Flexsteel Reports Results for Quarter and Six Months Ended December 31, 2014

DUBUQUE, Iowa--(BUSINESS WIRE)--February 4, 2015--Flexsteel Industries, Inc. (NASDAQ:FLXS) today reported record second quarter and first half net sales and net income.

Second Quarter Financial Highlights:

  • Net sales increased 1.7% to $114.4 million.
  • Orders increased 11% from the prior year quarter. Orders outpaced net sales primarily due to West coast port congestion.
  • Adjusted net income increased 5.9% to $4.8 million.
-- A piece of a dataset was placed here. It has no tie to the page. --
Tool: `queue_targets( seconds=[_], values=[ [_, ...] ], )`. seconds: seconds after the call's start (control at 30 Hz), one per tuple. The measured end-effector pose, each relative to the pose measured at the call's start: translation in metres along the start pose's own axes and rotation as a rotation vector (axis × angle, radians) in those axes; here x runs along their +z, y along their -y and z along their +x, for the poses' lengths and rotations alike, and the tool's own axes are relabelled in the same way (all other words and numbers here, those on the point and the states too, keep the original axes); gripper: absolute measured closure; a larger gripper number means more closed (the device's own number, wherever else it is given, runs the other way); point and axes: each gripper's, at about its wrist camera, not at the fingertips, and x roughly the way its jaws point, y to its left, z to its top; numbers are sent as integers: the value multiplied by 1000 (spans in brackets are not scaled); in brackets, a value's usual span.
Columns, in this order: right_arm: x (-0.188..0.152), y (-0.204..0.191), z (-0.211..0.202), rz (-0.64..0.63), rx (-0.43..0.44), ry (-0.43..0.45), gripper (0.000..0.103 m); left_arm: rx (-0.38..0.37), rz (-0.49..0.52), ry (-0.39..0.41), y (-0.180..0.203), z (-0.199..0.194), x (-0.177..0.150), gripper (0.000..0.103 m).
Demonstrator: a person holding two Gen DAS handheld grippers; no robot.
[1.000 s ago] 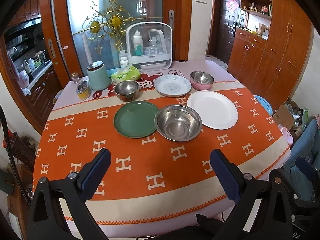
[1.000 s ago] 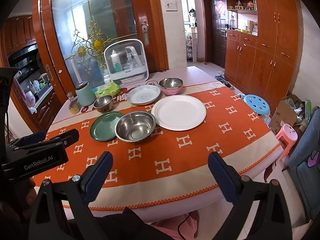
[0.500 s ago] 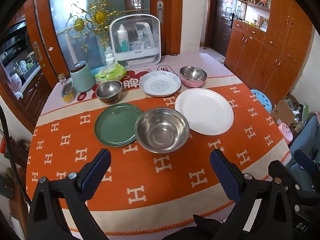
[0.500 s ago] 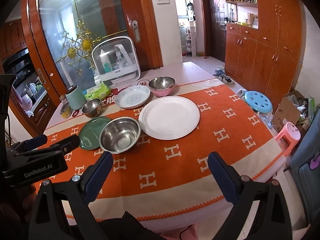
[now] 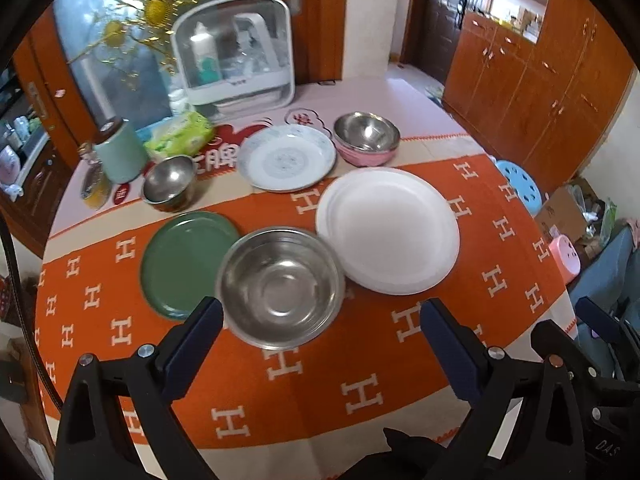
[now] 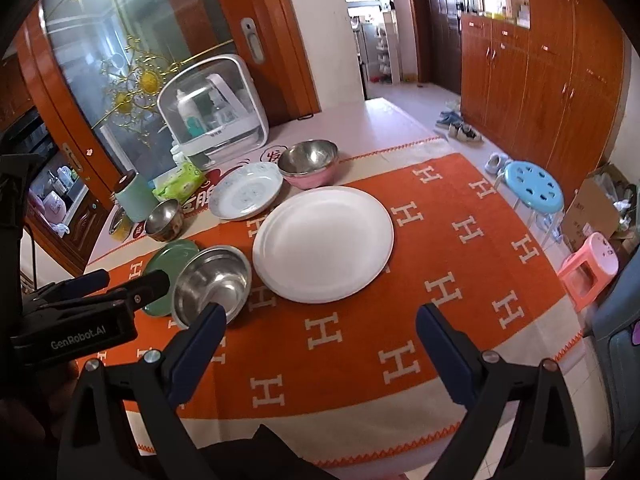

First Half Financial Highlights:

  • Net sales increased 2.8% to $223.1 million.
  • Orders increased 10% from the prior year period.
  • Adjusted net income increased 9.4% to $9.8 million from improved gross margin realization.

For additional information regarding adjusted net income and adjusted earnings per share (which are non-GAAP measures), please refer to the reconciliation and other information included in the attached schedules.

Net sales were $114.4 million for the quarter ended December 31, 2014, a 1.7% increase from the prior year quarter. The Company estimates that West coast port congestion adversely impacted net sales by at least $6 million or 5.3% for the quarter ended December 31, 2014.

The following table compares net sales for the quarters ended December 31, (in millions):

         
2014 2013

$ Change

% Change
Residential $ 94.8 $ 91.4 $   3.4 3.8 %
Commercial 19.6 21.1   (1.5 ) (7.5 )%
Total $ 114.4 $ 112.5 $   1.9   1.7 %
 

The following table compares net sales for the six months ended December 31, (in millions):

 
2014 2013

$ Change

% Change
Residential $ 186.3 $ 175.4 $ 10.9 6.2 %
Commercial 36.8 41.5   (4.7 ) (11.3 )%
Total $ 223.1 $ 216.9 $   6.2   2.8 %
 

Gross margin as a percent of net sales for the quarter ended December 31, 2014 was 23.7% compared to 23.2% for the prior year quarter. For the six months ended December 31, 2014, gross margin as a percent of net sales was 23.6% compared to 22.9% for the prior period. The improvement in gross margin is related to product mix and lower inventory write downs.

Selling, general and administrative (SG&A) expenses for the current quarter were 17.1% of net sales compared to 16.3% of net sales in the prior year quarter. SG&A expenses in the current quarter include $0.2 million in legal defense costs related to Indiana civil litigation compared to a net benefit reimbursement of $0.9 million in the prior year quarter. For the six month period ended December 31, 2014, SG&A expenses were 17.0% of net sales compared to 16.9% of net sales in the prior period.

During the quarter ended December 31, 2013, the Company entered into an agreement to settle the Indiana civil litigation for $6.3 million. This amount was recorded as litigation settlement cost in the Consolidated Statements of Income.

Net income was $4.7 million or $0.61 per share compared to $1.2 million or $0.16 per share in the prior year quarter. Adjusted net income for the current quarter increased 5.9% to $4.8 million or $0.62 per share compared to $4.5 million or $0.60 per share in the prior year quarter. For the six months ended December 31, 2014, net income was $9.6 million or $1.25 per share compared to $4.9 million or $0.66 per share in the prior year period. Adjusted net income for the six months ended increased 9.4% to $9.8 million or $1.27 per share compared to $8.9 million or $1.18 per share in the prior year period.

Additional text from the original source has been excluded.